National innovation policies appear to take various forms. Dill and van Vught identified two broad categories of national innovation policy strategies.[2] The first and largest category comprises what could be called prioritisation strategies. These policies are characterised by features such as foresight analyses in the science and technology sectors, priority allocation and concentration of resources, and quality assessments of research outputs. They reflect the notion of national planning (see for example Australia’s research priority setting initiatives, Finland’s technology and innovation policy with a key role for TEKES, and the Dutch Innovation Platform policy). The other category of innovation policies places an emphasis on market forces and competition. The policy characteristics of these competition strategies include an emphasis on competitive allocation of resources, encouraging entrepreneurial university behaviour, deregulating the higher education sector, and encouraging multiple sources of funding. The pre-eminent example of this strategy is the US federal science policy with its emphasis on a national marketplace of competing private and state universities, limited federal control, and the competitive allocation of funding by research funding agencies. But aspects of this type of competition strategy can also be found — to a greater or lesser degree — in e.g. Canada, Germany, Japan and the United Kingdom.

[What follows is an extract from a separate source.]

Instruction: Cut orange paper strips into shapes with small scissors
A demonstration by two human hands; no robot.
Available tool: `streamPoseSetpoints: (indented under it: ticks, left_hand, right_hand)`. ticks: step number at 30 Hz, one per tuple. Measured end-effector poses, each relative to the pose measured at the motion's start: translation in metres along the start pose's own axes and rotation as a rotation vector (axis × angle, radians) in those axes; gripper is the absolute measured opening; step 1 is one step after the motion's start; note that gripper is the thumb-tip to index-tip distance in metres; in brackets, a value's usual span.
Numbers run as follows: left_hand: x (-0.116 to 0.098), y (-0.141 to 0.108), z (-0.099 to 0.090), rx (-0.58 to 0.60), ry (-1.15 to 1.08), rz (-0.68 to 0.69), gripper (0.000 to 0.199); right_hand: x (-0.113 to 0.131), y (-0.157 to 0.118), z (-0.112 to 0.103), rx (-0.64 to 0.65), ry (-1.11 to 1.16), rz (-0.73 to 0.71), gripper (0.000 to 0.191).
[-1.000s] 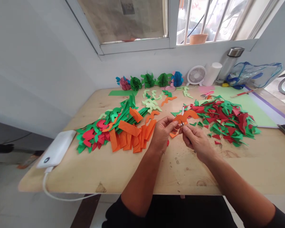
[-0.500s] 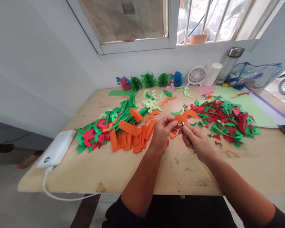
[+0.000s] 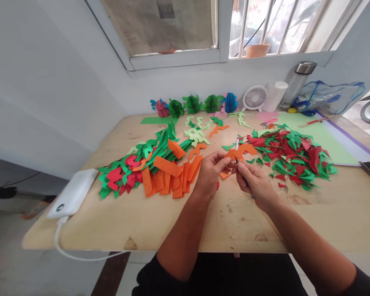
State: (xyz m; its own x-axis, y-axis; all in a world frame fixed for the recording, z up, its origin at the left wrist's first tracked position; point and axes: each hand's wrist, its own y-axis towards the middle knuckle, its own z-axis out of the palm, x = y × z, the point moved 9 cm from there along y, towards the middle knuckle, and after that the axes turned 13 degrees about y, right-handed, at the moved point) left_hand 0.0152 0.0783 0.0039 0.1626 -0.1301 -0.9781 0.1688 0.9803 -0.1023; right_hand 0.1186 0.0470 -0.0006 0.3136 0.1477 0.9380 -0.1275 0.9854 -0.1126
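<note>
My left hand (image 3: 214, 166) is closed, pinching a folded orange paper cutout (image 3: 246, 149) with a wavy edge between thumb and forefinger. My right hand (image 3: 254, 180) is wrapped round a slim, pen-shaped tool (image 3: 252, 195); its dark rear end shows below the palm, and its narrow tip meets the paper's lower edge. Most of that tool is hidden by the fingers, so its exact kind is unclear. Both hands are close together above the table. Just beyond the cutout, a thin white stick-like item (image 3: 237, 142) shows.
Folded orange strips (image 3: 169, 179) and green and red cutouts (image 3: 117, 176) lie left. Red and green scraps (image 3: 299, 154) heap right. Along the wall stand honeycomb paper figures (image 3: 193, 105), a small fan (image 3: 255, 98) and a bottle (image 3: 297, 86). A white power bank (image 3: 74, 193) sits left.
Hardly anything differs. The orange cutout has shifted very slightly in my fingers, and the tool's tip is less exposed at its edge.
</note>
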Motion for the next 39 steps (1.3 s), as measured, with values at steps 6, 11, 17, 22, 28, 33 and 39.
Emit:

II. Increasing institutional autonomy

Higher education institutions increasingly have been granted more autonomy by their national governments. In the older days, governments largely decided on what higher education institutions should do. There were often detailed regulations regarding which programmes higher education institutions could offer and how these should be structured, detailed financial regulations determined how governmental budgets were to be spent, and the infrastructure of the higher education institutions (buildings, estate) were often owned by the government.[3]

Programmatic freedom has increased in many countries. Nowadays, governments often use lump sum funding with significant discretion for institutions to decide how and where to allocate the budgets. Human resource management policies have been devolved to higher education institutions, sometimes going hand in hand with a change of status of academic personnel from civil servant to employee. And, many higher education institutions are now responsible for their real estate.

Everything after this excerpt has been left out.